• Aim of the task
Although the records contain pictures, none belong in the copy: restate word for word only the lines from the one with "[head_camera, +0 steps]" through the one with "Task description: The", both included.

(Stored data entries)
+-------+

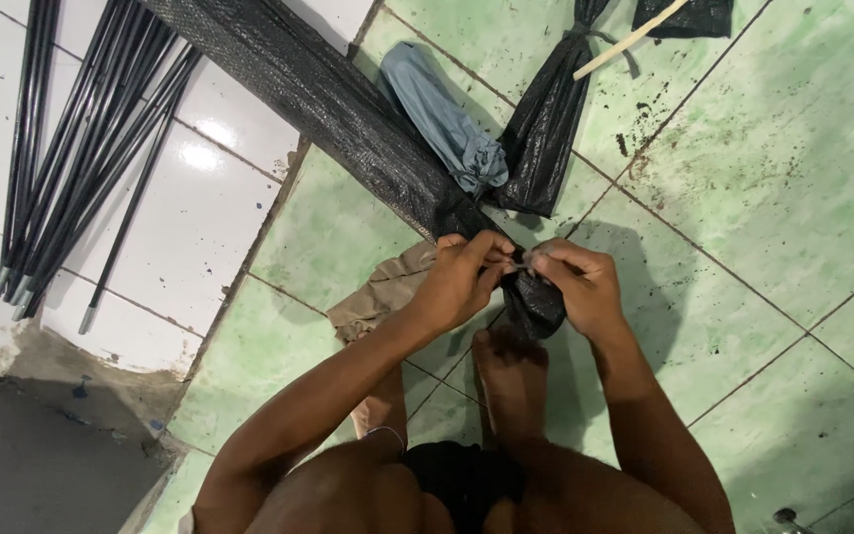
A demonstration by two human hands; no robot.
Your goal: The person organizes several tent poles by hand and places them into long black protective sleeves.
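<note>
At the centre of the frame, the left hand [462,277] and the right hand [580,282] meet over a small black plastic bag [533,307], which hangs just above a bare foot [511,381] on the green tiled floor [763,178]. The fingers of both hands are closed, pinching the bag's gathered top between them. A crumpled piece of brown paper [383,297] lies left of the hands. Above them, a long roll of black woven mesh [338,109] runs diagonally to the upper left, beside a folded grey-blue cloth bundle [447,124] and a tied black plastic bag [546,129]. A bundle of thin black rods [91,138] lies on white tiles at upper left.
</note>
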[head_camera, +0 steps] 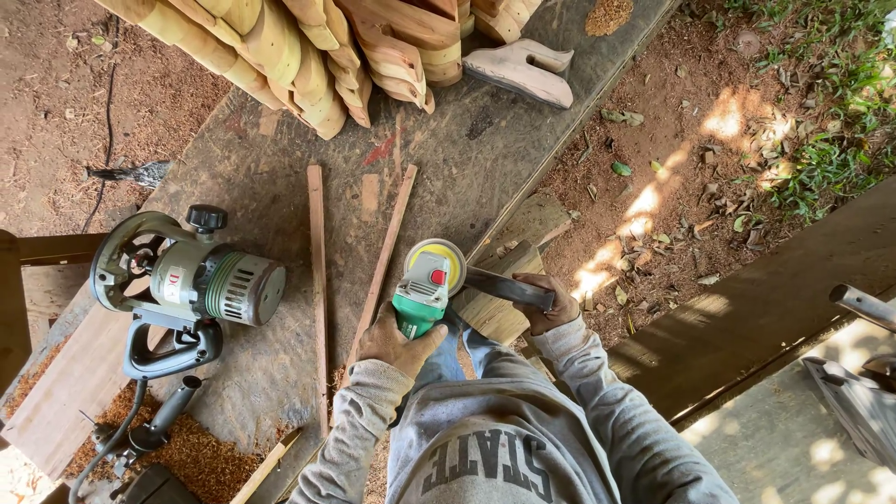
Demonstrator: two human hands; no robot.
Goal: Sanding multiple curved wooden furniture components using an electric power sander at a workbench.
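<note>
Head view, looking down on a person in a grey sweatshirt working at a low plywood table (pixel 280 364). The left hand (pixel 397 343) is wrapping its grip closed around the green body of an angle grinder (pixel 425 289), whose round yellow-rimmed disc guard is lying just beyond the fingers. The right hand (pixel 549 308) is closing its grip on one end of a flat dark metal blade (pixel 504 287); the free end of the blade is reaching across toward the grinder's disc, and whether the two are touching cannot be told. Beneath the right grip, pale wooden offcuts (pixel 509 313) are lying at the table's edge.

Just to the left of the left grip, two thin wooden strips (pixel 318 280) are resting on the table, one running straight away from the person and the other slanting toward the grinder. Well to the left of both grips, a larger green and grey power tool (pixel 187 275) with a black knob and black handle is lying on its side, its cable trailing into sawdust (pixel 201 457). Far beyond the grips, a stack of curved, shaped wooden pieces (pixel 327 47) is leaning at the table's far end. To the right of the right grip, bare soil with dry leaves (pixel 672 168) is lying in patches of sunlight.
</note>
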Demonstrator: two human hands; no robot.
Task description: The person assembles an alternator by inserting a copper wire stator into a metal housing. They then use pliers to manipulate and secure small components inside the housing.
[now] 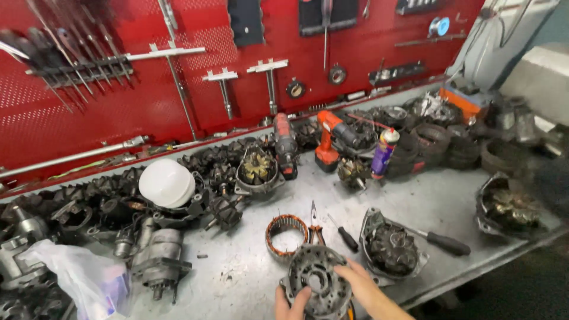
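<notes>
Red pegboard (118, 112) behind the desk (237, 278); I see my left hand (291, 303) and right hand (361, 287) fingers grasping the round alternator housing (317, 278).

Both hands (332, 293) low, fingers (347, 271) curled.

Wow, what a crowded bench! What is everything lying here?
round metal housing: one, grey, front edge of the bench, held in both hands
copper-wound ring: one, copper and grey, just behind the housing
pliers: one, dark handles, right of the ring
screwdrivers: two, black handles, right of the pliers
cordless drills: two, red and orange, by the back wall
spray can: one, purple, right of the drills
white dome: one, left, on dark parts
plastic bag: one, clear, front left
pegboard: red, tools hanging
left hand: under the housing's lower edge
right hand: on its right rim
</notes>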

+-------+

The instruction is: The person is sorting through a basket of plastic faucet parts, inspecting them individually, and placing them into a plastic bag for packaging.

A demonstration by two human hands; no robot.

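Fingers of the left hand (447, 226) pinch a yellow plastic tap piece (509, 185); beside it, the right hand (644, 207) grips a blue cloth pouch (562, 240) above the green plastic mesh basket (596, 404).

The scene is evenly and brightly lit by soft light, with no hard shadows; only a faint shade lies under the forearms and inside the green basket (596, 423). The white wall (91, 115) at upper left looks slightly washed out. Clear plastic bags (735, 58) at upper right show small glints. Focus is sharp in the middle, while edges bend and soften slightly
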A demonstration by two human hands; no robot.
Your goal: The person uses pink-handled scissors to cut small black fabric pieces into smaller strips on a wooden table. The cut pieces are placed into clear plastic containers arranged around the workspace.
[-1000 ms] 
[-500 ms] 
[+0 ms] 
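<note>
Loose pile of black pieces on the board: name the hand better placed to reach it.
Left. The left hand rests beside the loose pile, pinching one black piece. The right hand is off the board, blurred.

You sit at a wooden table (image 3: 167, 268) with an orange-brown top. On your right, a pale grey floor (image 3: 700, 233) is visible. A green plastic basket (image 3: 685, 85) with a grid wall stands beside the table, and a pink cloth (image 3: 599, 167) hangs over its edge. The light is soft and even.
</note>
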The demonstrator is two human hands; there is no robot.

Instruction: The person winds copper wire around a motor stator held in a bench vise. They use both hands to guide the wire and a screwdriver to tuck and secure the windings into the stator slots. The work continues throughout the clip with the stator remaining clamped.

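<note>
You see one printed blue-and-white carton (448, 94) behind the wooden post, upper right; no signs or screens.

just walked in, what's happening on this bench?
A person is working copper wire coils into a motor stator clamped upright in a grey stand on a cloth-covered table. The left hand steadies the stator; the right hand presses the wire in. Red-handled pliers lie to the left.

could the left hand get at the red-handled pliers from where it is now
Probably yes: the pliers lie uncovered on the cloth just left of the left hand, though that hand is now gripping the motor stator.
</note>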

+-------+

• Result for this task
[head_camera, +0 steps] 
Demonstrator: two human hands; no robot.
Goal: Sanding multiple curved wooden furniture components using an electric power sander at a workbench.
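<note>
Head view, looking down on a person in a grey sweatshirt working at a low plywood table (pixel 280 364). The left hand (pixel 397 343) is wrapping its grip closed around the green body of an angle grinder (pixel 425 289), whose round yellow-rimmed disc guard is lying just beyond the fingers. The right hand (pixel 549 308) is closing its grip on one end of a flat dark metal blade (pixel 504 287); the free end of the blade is reaching across toward the grinder's disc, and whether the two are touching cannot be told. Beneath the right grip, pale wooden offcuts (pixel 509 313) are lying at the table's edge.

Just to the left of the left grip, two thin wooden strips (pixel 318 280) are resting on the table, one running straight away from the person and the other slanting toward the grinder. Well to the left of both grips, a larger green and grey power tool (pixel 187 275) with a black knob and black handle is lying on its side, its cable trailing into sawdust (pixel 201 457). Far beyond the grips, a stack of curved, shaped wooden pieces (pixel 327 47) is leaning at the table's far end. To the right of the right grip, bare soil with dry leaves (pixel 672 168) is lying in patches of sunlight.
</note>
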Demonstrator: two human hands; no robot.
Task description: The person assembles an alternator by inserting a copper wire stator into a metal housing. They then use pliers to manipulate and secure small components inside the housing.

The output is complete, and nothing more is needed.